When you run the search results script, it scrolls through the page automatically, loading more results as it goes. In the terminal, you’ll see updates like "Scroll attempt 1: Found 11 items" and "New content loaded: +10 items." This continues until it hits the configured limit or no new content appears.

After that, the script checks each track for download availability. This step may take a bit, depending on how many items were found.

Once it finishes, you’ll get a summary showing how many tracks were discovered and how many have download buttons. Since Creative Commons searches usually target freely available music, the success rate tends to be high. The final output is a clean, numbered list with artist names, track titles, and direct SoundCloud URLs.

Creating your training dataset

After scraping, manually download the audio files using SoundCloud's native Download file buttons. These clean tracks will serve as your "ground truth." Next, apply synthetic degradation techniques like:

Bitrate reduction (e.g., 320kbps → 64kbps)
Sample rate reduction (e.g., 44.1kHz → 22kHz)
Noise injection
Artifact simulation (e.g., compression glitches)

Pair each degraded version with its original, and label them by type and severity. This gives your model a wide range of examples to learn from.

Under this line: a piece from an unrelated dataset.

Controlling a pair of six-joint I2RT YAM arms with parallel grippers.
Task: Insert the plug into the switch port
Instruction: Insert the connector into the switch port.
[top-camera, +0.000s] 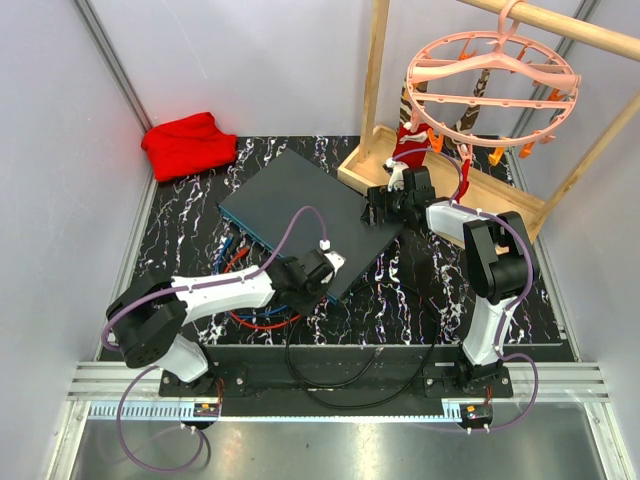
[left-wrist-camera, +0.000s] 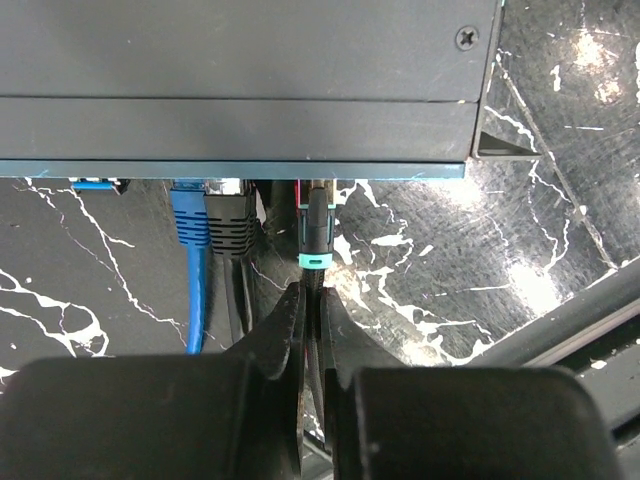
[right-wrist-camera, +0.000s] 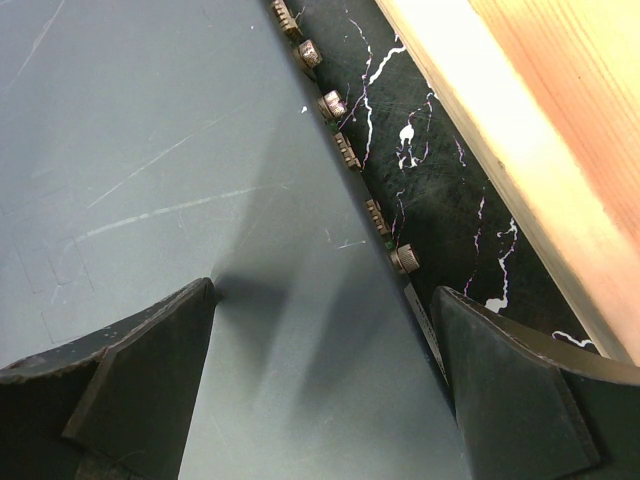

By using a diverse set of Creative Commons tracks, your model will be exposed to different genres, vocal styles, and production levels, helping it generalize better to real-world audio issues.

3. Speech AI training

Speech AI models are built to understand, process, and generate human speech across different accents, languages, styles, and recording conditions. With voice interfaces now everywhere, from smartphones to customer service bots, there's growing demand for models that can handle natural, messy, real-world speech, not just clean, textbook samples.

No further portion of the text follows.